### Exercise
Copy the data that follows, exactly and completely.

### Stored data
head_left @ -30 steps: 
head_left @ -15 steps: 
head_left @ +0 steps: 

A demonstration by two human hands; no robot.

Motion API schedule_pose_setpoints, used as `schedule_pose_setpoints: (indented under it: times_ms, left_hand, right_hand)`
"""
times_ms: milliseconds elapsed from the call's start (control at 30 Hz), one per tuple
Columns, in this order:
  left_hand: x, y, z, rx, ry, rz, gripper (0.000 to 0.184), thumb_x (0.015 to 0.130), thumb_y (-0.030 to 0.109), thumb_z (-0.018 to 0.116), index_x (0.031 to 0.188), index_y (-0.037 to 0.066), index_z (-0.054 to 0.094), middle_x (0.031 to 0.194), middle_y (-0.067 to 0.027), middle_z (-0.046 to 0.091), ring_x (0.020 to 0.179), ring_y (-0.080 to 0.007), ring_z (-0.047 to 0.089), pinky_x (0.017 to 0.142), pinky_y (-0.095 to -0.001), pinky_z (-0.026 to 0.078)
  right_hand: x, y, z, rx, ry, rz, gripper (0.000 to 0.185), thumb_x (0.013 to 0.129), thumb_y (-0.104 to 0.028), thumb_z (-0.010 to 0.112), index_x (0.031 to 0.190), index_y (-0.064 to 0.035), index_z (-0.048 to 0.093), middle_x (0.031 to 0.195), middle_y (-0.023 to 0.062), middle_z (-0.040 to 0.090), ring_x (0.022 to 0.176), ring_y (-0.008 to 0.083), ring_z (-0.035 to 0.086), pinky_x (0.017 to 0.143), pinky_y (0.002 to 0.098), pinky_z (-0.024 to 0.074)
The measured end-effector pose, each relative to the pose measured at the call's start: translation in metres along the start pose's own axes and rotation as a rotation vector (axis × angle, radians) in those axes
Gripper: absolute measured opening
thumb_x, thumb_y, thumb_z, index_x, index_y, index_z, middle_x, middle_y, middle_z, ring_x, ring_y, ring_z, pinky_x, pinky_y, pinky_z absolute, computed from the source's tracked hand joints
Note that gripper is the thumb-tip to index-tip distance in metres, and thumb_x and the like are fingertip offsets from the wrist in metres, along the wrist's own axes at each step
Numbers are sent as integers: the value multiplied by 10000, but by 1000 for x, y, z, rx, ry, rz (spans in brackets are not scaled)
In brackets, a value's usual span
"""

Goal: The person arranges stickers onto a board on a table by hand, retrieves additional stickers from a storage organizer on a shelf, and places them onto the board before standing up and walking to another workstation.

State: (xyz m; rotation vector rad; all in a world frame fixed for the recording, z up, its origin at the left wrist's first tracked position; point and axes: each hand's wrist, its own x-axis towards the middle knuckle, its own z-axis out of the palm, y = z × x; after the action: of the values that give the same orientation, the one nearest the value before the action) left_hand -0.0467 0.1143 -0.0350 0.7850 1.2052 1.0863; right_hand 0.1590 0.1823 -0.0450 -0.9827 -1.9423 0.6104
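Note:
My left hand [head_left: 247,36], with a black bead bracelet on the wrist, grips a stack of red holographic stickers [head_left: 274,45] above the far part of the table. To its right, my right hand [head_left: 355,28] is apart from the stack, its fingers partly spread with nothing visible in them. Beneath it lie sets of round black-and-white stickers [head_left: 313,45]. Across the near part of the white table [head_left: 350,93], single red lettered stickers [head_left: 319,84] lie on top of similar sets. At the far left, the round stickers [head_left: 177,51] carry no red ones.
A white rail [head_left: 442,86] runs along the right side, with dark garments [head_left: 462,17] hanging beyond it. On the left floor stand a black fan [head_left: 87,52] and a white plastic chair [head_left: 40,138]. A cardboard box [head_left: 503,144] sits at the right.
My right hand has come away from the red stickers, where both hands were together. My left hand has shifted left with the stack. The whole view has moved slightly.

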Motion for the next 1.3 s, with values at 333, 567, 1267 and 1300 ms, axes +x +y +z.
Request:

### Expected answer
head_left @ -30 steps: 
head_left @ -15 steps: 
head_left @ +0 steps: 

A demonstration by two human hands; no robot.

Motion API schedule_pose_setpoints, used as `schedule_pose_setpoints: (indented under it: times_ms, left_hand, right_hand)`
"""
times_ms: milliseconds elapsed from the call's start (control at 30 Hz), one per tuple
Columns, in this order:
  left_hand: x, y, z, rx, ry, rz, gripper (0.000 to 0.184), thumb_x (0.015 to 0.130), thumb_y (-0.030 to 0.109), thumb_z (-0.018 to 0.116), index_x (0.031 to 0.188), index_y (-0.037 to 0.066), index_z (-0.054 to 0.094), middle_x (0.031 to 0.194), middle_y (-0.067 to 0.027), middle_z (-0.046 to 0.091), ring_x (0.020 to 0.179), ring_y (-0.080 to 0.007), ring_z (-0.047 to 0.089), pinky_x (0.017 to 0.142), pinky_y (-0.095 to -0.001), pinky_z (-0.026 to 0.078)
  right_hand: x, y, z, rx, ry, rz, gripper (0.000 to 0.185), thumb_x (0.013 to 0.129), thumb_y (-0.104 to 0.028), thumb_z (-0.010 to 0.112), index_x (0.031 to 0.190), index_y (-0.064 to 0.035), index_z (-0.048 to 0.093), middle_x (0.031 to 0.195), middle_y (-0.023 to 0.062), middle_z (-0.040 to 0.090), ring_x (0.022 to 0.176), ring_y (-0.008 to 0.083), ring_z (-0.035 to 0.086), pinky_x (0.017 to 0.143), pinky_y (0.002 to 0.098), pinky_z (-0.024 to 0.074)
The measured end-effector pose, each relative to the pose measured at the call's start: translation in metres along the start pose's own axes and rotation as a rotation vector (axis × angle, radians) in those axes
Gripper: absolute measured opening
thumb_x, thumb_y, thumb_z, index_x, index_y, index_z, middle_x, middle_y, middle_z, ring_x, ring_y, ring_z, pinky_x, pinky_y, pinky_z absolute, computed from the source's tracked hand joints
Note that gripper is the thumb-tip to index-tip distance in metres, and thumb_x and the like are fingertip offsets from the wrist in metres, along the wrist's own axes at each step
Numbers are sent as integers: the value multiplied by 10000, but by 1000 for x, y, z, rx, ry, rz (spans in brackets are not scaled)
In brackets, a value's usual span
"""

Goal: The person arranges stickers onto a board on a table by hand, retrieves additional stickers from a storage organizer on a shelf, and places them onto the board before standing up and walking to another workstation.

State: (xyz m; rotation vector rad; all in a world frame fixed for the recording, z up, its origin at the left wrist's first tracked position; point and axes: each hand's wrist, its own x-axis towards the middle knuckle, its own z-axis out of the palm, y = z × x; after the action: of the values that give the same orientation, the one nearest the value before the action) left_hand -0.0467 0.1143 -0.0350 0.7850 1.2052 1.0863; right_hand 0.1590 0.1823 -0.0450 -0.9827 -1.9423 0.6104
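Note:
My left hand [head_left: 247,36], with a black bead bracelet on the wrist, grips a stack of red holographic stickers [head_left: 274,45] above the far part of the table. To its right, my right hand [head_left: 355,28] is apart from the stack, its fingers partly spread with nothing visible in them. Beneath it lie sets of round black-and-white stickers [head_left: 313,45]. Across the near part of the white table [head_left: 350,93], single red lettered stickers [head_left: 319,84] lie on top of similar sets. At the far left, the round stickers [head_left: 177,51] carry no red ones.
A white rail [head_left: 442,86] runs along the right side, with dark garments [head_left: 462,17] hanging beyond it. On the left floor stand a black fan [head_left: 87,52] and a white plastic chair [head_left: 40,138]. A cardboard box [head_left: 503,144] sits at the right.
My right hand has come away from the red stickers, where both hands were together. My left hand has shifted left with the stack. The whole view has moved slightly.
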
Motion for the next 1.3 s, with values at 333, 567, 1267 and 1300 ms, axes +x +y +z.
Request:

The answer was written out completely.